Malevich, looking pretty content – even though you have terrible taste.

Being a painter, I ought to say why people’s faces are painted green and red in pictures. Painting is paint and color; it lies within our organism. Its outbursts and great and demanding.
My devours system is colored by them.
My brain burns with their color.
But color was oppressed by common sense, it was enslaved by it. And the spirit of color weakened and died out.
But when it conquered common sense, then its colors flowed onto the repellent form of real things.

And the use of color starts being an almost political struggle rather than just an artistic expression:

In achieving this new beauty, or simply energy, we have freed ourselves from the impression of the object’s wholeness. The millstone around the neck of painting is beginning to crack.

Unfortunately, people hadn’t yet learned to appreciate this vision. In Malevich’s eyes, they were stuck hopelessly in the past. And, dear, did he hate them:

This is why it is strange to look at a red or black painted surface. This is why people snigger and spit at the exhibitions of new trends.
Art and its new aim have always been a spittoon. But cats get used to one place, and it is difficult to house-train them to a new one. For such people, art is quite unnecessary, as long as their grandmothers and favorite little nooks of lilac groves are painted.

Let’s remember, for a second, that his contemporaries thought Malevich “logical in his own way”. With this manifesto, he took the sledgehammer to their taste, stood on the rubble with a pumping fist and yelled. This man was angry. And he poured all his anger into his art, his words, and his own sense of grandiosity.
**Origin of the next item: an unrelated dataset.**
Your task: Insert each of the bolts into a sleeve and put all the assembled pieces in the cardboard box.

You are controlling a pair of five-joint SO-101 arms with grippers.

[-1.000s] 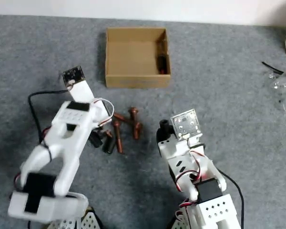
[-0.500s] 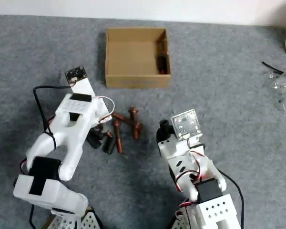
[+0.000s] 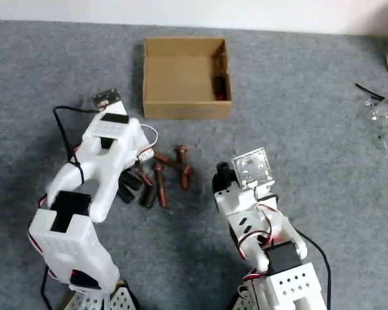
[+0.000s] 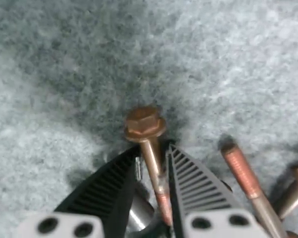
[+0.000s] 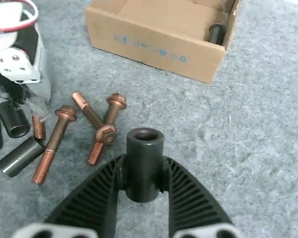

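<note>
Since the next move is to mate bolt and sleeve, what counts is how the two held parts lie to each other. Farthest out from the box [image 3: 184, 111], on its near side, the right gripper [image 5: 144, 162] grips a black sleeve [image 5: 144, 148] between narrow jaws, with the sleeve upright and its open bore facing up. Closer to the box, off its front left corner, the left gripper [image 4: 153, 150] has its jaws pinched on the shank of a copper bolt [image 4: 145, 123]. The hex head juts past the fingertips and the threaded end runs back between the jaws. The bolt's long axis follows the gripper, so I judge that the head, not the thread, leads, which is awkward for the bore. Between the two grippers, before the box front, lie loose bolts [image 5: 52, 146] and spare sleeves [image 5: 19, 157]. Inside the box, against its right wall, rests one dark finished piece [image 3: 220, 84].
</note>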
You all wish to see pieces of living nature on the hooks of your walls. Just as Nero admired the torn bodies of people and animals from the zoological garden.
I say to all: Abandon love, abandon aestheticism, abandon the baggage of wisdom, for in the new culture, your wisdom is ridiculous and insignificant.
I have untied the knots of wisdom and liberated the consciousness of color!
Hurry up and shed the hardened skin of centuries, so that you can catch up with us more easily.
I have overcome the impossible and made gulfs with my breath. You are caught in the nets of the horizon, like fish!
We, suprematists, throw open the way to you.
For tomorrow you will not recognize us.